• What is expected
Among the entries below, find every line that contains the string "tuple", then copy it.

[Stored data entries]
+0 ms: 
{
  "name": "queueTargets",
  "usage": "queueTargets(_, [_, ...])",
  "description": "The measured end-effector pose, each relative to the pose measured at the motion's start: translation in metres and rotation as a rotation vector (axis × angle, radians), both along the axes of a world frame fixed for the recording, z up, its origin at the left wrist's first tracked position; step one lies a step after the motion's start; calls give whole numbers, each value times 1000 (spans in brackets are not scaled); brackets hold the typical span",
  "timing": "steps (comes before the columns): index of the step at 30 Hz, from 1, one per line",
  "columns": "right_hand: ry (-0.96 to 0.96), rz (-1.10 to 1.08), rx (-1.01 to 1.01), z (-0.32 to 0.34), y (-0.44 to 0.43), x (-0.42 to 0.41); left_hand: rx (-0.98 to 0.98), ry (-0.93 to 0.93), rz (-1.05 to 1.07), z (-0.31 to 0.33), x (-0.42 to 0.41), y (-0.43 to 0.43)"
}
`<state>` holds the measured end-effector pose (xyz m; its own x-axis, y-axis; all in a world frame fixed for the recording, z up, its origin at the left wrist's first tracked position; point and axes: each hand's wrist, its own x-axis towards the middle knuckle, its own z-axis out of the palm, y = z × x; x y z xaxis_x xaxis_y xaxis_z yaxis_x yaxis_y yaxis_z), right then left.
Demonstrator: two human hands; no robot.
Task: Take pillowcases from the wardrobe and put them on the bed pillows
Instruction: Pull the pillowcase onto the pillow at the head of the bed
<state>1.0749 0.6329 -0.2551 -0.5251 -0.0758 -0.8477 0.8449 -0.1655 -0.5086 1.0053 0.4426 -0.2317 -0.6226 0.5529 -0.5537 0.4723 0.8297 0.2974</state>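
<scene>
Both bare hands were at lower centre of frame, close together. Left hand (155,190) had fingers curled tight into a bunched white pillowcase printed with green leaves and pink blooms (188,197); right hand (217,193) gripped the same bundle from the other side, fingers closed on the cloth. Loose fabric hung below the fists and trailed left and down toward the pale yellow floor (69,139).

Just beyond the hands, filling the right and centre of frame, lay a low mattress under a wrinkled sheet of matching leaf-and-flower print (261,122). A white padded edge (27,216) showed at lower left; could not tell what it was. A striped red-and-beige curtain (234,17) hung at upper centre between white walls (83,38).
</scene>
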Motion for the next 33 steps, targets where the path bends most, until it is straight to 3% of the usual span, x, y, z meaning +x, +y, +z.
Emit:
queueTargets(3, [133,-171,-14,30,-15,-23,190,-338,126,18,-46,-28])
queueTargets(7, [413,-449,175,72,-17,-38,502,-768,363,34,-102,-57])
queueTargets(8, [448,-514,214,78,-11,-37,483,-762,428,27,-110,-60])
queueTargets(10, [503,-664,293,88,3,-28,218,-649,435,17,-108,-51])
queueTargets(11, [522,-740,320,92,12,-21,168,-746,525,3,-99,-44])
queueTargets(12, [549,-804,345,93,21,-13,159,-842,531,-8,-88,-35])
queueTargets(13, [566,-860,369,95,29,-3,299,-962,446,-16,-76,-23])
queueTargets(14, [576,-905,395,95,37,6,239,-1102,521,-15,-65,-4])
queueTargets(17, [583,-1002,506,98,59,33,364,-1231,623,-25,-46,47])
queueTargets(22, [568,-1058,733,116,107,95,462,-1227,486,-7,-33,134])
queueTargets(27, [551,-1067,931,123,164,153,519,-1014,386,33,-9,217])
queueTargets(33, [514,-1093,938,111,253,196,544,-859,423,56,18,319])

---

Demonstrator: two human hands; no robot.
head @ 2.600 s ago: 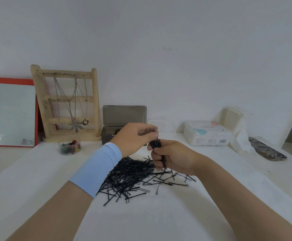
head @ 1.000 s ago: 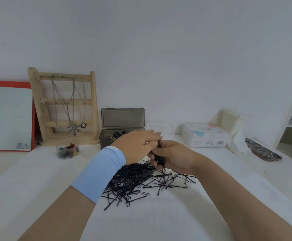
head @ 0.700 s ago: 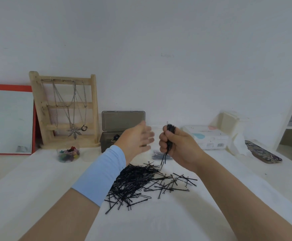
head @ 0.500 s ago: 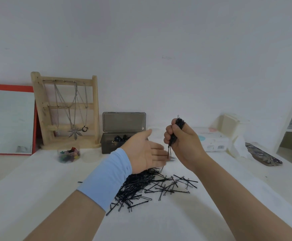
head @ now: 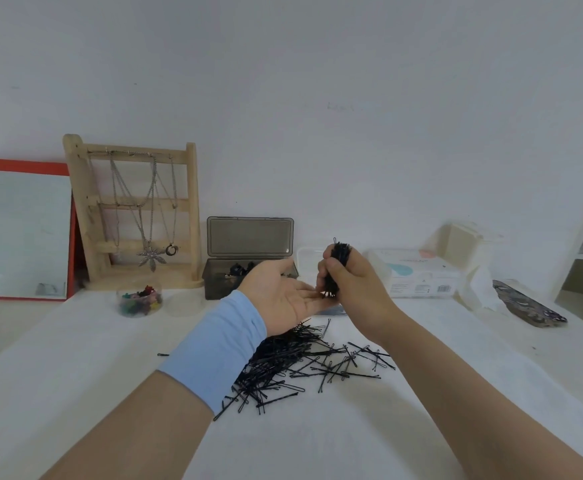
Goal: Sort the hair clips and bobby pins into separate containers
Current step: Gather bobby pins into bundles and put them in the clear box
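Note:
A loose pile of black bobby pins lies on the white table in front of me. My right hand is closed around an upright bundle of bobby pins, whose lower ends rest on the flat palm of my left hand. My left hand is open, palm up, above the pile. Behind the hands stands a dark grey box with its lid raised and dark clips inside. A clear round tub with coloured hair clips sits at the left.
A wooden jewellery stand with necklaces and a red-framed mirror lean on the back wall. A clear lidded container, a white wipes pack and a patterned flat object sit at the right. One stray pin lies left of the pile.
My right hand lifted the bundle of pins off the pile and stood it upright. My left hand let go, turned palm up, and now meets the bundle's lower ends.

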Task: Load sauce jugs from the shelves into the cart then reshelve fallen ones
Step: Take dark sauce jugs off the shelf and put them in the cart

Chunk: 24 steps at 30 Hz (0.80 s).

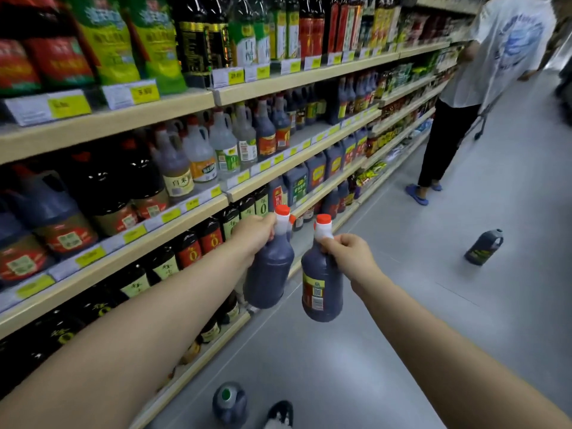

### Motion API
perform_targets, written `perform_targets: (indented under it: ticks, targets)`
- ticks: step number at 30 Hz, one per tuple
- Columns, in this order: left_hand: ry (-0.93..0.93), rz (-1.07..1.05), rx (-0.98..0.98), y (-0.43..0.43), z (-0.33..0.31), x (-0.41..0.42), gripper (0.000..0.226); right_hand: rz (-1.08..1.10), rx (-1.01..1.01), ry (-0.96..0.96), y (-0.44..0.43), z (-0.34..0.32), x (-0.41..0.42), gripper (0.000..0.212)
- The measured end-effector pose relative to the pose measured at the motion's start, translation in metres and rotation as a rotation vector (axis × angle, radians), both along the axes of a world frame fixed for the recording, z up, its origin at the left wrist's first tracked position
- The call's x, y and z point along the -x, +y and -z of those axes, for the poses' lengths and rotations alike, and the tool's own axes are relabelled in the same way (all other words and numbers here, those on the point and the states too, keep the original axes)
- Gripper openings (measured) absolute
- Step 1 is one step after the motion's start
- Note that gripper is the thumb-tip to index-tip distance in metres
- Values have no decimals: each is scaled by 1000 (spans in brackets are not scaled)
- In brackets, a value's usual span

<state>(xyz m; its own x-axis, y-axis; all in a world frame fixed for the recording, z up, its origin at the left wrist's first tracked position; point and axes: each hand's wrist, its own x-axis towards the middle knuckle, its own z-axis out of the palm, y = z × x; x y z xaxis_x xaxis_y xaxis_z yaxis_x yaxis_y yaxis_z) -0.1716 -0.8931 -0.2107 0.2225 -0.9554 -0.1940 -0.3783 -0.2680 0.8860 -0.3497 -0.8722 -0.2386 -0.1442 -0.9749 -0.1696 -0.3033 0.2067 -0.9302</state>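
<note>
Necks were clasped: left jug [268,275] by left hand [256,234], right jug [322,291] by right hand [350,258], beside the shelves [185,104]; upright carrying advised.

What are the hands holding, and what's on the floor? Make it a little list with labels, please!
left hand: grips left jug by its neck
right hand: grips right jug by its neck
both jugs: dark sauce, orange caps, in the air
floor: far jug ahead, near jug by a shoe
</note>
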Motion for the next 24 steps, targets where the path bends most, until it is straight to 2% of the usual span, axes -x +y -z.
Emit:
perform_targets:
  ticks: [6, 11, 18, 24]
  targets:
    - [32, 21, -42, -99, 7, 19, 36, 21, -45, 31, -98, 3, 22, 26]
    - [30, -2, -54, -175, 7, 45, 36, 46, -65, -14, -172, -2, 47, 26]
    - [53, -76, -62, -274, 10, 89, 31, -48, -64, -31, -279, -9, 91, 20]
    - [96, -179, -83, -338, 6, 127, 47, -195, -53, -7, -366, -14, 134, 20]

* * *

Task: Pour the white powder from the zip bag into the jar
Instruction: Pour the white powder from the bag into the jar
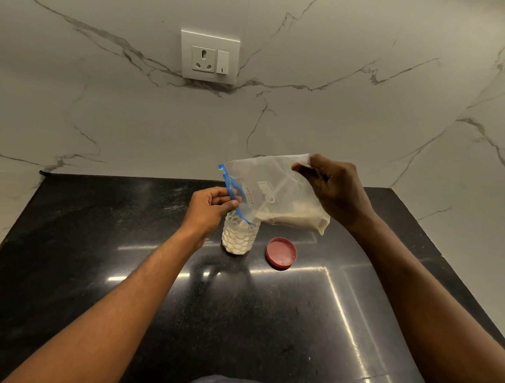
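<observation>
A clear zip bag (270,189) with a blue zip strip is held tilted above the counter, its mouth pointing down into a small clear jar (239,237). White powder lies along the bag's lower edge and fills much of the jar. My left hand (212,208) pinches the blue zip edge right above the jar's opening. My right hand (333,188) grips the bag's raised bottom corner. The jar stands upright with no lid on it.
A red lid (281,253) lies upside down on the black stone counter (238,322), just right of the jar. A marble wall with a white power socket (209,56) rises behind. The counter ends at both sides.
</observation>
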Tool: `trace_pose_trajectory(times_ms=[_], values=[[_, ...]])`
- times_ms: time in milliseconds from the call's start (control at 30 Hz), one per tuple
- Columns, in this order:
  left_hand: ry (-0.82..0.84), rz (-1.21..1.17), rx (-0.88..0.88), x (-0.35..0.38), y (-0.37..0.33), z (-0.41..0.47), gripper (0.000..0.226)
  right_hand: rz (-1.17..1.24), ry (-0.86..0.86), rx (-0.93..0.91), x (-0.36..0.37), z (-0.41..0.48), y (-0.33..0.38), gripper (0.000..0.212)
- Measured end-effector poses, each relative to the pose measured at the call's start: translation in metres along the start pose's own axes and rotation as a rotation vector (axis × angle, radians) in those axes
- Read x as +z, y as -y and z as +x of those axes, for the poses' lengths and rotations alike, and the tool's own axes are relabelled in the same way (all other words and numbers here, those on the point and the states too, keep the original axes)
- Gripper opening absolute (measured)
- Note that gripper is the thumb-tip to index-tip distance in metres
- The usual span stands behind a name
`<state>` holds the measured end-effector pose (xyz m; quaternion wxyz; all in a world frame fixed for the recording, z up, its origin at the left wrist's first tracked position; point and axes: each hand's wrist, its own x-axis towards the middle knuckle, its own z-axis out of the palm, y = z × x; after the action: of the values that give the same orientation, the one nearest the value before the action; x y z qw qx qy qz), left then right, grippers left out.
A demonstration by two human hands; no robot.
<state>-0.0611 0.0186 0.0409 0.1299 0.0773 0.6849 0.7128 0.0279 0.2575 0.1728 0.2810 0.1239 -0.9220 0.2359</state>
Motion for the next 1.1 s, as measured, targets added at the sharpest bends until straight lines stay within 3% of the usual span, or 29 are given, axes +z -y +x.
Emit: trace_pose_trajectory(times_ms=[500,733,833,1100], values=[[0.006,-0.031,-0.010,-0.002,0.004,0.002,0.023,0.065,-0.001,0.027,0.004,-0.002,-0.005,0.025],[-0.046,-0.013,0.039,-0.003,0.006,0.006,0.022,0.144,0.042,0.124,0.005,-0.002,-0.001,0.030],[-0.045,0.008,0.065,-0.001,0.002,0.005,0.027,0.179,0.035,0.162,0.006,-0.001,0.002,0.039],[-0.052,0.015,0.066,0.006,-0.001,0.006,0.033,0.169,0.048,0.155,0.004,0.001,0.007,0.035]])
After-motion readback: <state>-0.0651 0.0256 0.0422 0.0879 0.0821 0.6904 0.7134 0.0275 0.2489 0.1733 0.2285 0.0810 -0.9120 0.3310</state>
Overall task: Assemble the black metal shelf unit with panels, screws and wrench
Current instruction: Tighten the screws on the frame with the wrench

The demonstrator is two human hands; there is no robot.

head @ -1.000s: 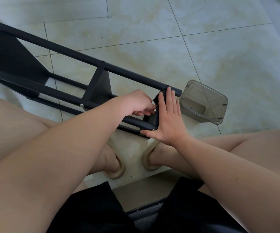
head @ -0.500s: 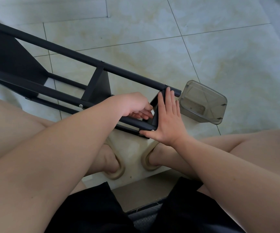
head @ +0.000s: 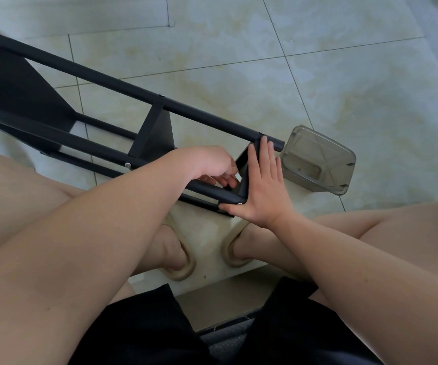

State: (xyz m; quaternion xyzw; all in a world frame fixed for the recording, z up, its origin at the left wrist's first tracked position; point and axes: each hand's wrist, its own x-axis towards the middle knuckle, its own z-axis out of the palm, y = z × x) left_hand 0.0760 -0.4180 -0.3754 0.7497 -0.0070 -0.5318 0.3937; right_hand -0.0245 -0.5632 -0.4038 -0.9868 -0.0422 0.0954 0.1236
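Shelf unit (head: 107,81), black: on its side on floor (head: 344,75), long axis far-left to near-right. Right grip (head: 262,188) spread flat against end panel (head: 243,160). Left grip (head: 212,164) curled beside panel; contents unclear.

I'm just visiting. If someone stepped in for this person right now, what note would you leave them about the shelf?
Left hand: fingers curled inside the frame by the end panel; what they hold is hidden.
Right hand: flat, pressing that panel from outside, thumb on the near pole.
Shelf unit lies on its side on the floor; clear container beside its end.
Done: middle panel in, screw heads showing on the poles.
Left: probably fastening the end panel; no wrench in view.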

• Answer box
- ticks: step number at 30 Hz, one per tuple
- times_ms: time in milliseconds from the call's start (control at 30 Hz), one per tuple

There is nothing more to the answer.